§ Instructions to follow: Only one stretch of the records below is wanted: the lines from the one holding "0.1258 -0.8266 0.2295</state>" through the one holding "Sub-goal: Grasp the". Return it exactly, both ends included.

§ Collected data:
+---+

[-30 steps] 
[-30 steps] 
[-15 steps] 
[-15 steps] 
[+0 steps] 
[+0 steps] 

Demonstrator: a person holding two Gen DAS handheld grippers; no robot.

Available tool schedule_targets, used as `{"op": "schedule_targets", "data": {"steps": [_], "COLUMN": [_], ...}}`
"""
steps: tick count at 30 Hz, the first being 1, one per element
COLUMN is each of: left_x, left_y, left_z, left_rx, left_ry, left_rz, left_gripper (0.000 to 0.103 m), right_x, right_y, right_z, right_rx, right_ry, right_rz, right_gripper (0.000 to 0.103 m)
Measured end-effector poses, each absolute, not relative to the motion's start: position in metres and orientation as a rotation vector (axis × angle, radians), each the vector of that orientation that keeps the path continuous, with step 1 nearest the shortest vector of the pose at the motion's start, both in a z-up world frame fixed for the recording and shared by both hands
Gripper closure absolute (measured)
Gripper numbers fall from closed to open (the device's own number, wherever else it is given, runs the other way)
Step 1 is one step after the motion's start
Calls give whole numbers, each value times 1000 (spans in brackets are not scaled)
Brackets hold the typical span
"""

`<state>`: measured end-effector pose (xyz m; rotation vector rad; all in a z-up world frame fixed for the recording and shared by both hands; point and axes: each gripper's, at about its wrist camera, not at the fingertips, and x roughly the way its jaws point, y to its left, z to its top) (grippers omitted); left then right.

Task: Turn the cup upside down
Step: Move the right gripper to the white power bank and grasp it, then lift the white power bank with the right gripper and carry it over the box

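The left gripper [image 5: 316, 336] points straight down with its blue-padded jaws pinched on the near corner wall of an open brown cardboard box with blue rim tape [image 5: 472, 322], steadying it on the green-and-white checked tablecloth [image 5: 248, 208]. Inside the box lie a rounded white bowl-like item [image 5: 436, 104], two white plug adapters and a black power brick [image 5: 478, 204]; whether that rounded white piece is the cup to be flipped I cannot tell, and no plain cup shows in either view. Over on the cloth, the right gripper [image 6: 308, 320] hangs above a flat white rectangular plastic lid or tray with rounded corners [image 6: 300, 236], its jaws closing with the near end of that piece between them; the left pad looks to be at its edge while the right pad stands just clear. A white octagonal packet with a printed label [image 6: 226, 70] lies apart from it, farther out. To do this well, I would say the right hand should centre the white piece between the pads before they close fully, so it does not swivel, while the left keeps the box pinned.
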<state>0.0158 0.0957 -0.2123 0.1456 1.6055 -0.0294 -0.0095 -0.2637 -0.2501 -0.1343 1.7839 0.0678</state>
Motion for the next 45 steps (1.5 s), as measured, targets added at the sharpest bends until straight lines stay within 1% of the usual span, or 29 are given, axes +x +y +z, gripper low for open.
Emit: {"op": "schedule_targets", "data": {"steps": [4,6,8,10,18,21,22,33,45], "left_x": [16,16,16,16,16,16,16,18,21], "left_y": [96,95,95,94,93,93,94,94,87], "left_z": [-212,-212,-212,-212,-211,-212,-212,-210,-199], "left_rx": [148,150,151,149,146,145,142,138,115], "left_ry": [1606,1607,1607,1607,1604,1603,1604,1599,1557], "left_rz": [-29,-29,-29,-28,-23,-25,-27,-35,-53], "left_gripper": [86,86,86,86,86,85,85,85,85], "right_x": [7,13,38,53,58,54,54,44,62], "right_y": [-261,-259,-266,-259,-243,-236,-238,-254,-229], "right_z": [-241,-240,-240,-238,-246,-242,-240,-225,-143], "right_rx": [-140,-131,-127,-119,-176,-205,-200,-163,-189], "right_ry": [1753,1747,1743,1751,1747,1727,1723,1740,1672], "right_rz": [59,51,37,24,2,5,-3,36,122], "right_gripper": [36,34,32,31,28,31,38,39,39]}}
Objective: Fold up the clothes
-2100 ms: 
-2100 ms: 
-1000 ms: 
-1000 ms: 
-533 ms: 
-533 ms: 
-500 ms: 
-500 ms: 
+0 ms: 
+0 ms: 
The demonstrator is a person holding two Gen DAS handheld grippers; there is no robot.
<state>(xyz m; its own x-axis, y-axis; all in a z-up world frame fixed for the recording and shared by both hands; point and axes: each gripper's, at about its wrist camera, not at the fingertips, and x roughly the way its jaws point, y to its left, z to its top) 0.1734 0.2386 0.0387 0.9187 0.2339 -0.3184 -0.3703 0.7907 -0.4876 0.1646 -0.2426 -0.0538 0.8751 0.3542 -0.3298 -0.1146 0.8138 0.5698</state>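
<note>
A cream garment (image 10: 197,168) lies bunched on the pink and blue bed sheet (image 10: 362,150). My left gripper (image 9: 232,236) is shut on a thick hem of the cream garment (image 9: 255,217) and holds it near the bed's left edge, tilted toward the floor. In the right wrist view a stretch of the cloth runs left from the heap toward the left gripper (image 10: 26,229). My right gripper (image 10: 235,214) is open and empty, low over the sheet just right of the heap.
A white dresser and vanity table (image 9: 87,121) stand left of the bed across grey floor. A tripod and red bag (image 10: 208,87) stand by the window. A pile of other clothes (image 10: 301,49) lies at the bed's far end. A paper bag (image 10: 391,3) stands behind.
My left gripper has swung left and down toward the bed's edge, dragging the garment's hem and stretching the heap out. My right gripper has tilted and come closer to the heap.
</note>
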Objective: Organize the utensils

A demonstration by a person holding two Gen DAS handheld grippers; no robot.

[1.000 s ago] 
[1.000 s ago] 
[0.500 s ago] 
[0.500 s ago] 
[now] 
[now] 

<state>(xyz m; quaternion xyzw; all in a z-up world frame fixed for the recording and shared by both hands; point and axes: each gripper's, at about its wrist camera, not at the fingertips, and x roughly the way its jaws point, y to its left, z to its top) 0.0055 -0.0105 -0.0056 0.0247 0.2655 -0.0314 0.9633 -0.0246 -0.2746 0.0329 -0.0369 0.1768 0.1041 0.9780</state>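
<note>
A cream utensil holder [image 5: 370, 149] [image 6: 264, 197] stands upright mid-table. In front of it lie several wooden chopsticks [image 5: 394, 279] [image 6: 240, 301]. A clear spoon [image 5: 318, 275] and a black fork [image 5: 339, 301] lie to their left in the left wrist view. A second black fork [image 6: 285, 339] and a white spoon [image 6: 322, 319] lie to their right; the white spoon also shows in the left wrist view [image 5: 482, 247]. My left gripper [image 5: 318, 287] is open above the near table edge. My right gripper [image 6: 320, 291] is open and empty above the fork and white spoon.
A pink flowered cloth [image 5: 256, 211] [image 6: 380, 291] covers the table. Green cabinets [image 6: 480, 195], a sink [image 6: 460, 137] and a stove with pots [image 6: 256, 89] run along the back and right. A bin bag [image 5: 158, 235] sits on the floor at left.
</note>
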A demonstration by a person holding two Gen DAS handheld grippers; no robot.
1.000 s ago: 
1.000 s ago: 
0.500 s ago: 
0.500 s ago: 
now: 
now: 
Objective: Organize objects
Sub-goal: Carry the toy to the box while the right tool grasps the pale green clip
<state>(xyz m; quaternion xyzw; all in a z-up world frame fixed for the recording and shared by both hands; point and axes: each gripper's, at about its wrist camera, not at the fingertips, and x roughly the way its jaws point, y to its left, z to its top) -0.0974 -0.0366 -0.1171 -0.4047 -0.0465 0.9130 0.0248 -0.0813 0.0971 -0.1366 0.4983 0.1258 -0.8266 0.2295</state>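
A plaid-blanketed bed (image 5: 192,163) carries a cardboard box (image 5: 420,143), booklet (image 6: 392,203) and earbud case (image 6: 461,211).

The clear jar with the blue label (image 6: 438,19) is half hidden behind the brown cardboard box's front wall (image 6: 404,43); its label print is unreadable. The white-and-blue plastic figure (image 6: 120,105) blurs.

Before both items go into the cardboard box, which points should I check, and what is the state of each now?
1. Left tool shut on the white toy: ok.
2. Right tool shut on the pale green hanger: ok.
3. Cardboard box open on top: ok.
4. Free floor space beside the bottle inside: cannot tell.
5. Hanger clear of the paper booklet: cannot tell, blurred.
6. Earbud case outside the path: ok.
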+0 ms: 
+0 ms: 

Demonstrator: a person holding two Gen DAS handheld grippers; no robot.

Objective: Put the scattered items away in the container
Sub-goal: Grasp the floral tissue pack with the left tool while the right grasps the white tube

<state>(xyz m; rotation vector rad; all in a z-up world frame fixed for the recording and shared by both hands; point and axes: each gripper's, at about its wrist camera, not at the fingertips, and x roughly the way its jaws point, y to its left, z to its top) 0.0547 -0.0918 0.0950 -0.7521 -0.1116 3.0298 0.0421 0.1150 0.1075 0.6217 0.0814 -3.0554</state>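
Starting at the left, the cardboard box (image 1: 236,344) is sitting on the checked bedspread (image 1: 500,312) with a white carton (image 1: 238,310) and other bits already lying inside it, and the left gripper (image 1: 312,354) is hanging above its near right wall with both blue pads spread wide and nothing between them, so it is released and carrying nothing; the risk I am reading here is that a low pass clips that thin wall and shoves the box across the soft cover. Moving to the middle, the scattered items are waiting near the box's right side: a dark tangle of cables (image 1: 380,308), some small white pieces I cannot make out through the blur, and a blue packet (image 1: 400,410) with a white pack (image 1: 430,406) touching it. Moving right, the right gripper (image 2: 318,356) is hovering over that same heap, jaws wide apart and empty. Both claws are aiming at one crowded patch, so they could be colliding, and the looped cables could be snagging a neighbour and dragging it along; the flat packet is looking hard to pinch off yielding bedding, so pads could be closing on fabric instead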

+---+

§ Exercise result:
<state>(xyz m; quaternion xyzw; all in a z-up world frame fixed for the recording and shared by both hands; point and axes: each gripper's, at about its wrist camera, not at the fingertips, and x roughly the way its jaws point, y to its left, z to its top) -0.0974 -0.0366 -0.1171 -0.4047 -0.0465 0.9130 0.0248 -0.0813 0.0971 -0.1366 0.4983 0.1258 -0.8266 0.2295</state>
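A plaid-blanketed bed (image 5: 192,163) carries a cardboard box (image 5: 420,143), booklet (image 6: 392,203) and earbud case (image 6: 461,211).

The clear jar with the blue label (image 6: 438,19) is half hidden behind the brown cardboard box's front wall (image 6: 404,43); its label print is unreadable. The white-and-blue plastic figure (image 6: 120,105) blurs.

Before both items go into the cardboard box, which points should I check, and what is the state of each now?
1. Left tool shut on the white toy: ok.
2. Right tool shut on the pale green hanger: ok.
3. Cardboard box open on top: ok.
4. Free floor space beside the bottle inside: cannot tell.
5. Hanger clear of the paper booklet: cannot tell, blurred.
6. Earbud case outside the path: ok.
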+0 ms: 
+0 ms: 

Demonstrator: a person holding two Gen DAS handheld grippers; no robot.

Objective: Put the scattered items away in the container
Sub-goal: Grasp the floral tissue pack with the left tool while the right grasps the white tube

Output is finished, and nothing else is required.